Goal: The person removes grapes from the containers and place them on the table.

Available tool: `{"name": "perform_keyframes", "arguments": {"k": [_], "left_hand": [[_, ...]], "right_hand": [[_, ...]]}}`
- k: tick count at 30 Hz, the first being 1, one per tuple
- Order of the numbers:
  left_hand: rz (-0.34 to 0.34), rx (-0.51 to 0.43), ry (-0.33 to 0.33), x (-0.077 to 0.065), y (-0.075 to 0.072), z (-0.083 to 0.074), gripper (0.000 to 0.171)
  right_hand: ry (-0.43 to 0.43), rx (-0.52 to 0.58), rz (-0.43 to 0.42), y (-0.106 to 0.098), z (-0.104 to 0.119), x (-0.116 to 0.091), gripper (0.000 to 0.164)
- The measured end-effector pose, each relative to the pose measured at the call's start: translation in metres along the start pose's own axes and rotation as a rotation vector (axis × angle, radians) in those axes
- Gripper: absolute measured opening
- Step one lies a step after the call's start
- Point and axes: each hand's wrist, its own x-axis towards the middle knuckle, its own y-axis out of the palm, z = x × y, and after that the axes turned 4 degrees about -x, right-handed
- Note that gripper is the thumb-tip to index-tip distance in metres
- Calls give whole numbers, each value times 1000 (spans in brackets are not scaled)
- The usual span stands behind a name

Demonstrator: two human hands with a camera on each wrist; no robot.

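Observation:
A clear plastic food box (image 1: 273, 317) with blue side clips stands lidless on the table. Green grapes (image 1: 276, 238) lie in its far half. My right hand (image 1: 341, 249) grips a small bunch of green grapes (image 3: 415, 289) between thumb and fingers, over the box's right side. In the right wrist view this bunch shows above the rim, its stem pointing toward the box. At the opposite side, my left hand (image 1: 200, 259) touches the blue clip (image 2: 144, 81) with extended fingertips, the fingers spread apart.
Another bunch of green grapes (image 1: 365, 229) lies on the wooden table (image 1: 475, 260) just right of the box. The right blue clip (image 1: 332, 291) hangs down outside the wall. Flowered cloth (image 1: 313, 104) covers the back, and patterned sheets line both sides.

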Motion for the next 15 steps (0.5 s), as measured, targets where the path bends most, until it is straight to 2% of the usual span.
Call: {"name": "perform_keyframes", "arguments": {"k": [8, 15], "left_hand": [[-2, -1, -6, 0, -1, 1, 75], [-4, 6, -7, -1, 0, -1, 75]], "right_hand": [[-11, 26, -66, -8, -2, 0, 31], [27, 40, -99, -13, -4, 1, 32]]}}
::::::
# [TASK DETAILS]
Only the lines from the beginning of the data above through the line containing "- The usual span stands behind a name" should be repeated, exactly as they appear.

# [WRITTEN ANSWER]
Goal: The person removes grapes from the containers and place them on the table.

Available tool: `{"name": "perform_keyframes", "arguments": {"k": [_], "left_hand": [[_, ...]], "right_hand": [[_, ...]]}}`
- k: tick count at 30 Hz, the first being 1, one per tuple
- Order of the numbers:
  left_hand: rz (-0.34 to 0.34), rx (-0.51 to 0.43), ry (-0.33 to 0.33), x (-0.077 to 0.065), y (-0.075 to 0.072), z (-0.083 to 0.074), gripper (0.000 to 0.171)
  right_hand: ry (-0.43 to 0.43), rx (-0.52 to 0.58), rz (-0.43 to 0.42), y (-0.106 to 0.098), z (-0.104 to 0.119), x (-0.116 to 0.091), gripper (0.000 to 0.164)
- The measured end-effector pose, each relative to the pose measured at the call's start: translation in metres along the start pose's own axes and rotation as a rotation vector (axis × angle, radians) in those axes
- Gripper: absolute measured opening
- Step one lies a step after the call's start
- Point and axes: each hand's wrist, its own x-axis towards the middle knuckle, its own y-axis out of the palm, z = x × y, and after that the axes turned 4 degrees about -x, right-handed
- Note that gripper is the thumb-tip to index-tip distance in metres
- Calls give whole numbers, each value times 1000 (spans in brackets are not scaled)
- The usual span stands behind a name

Now the exercise is finished.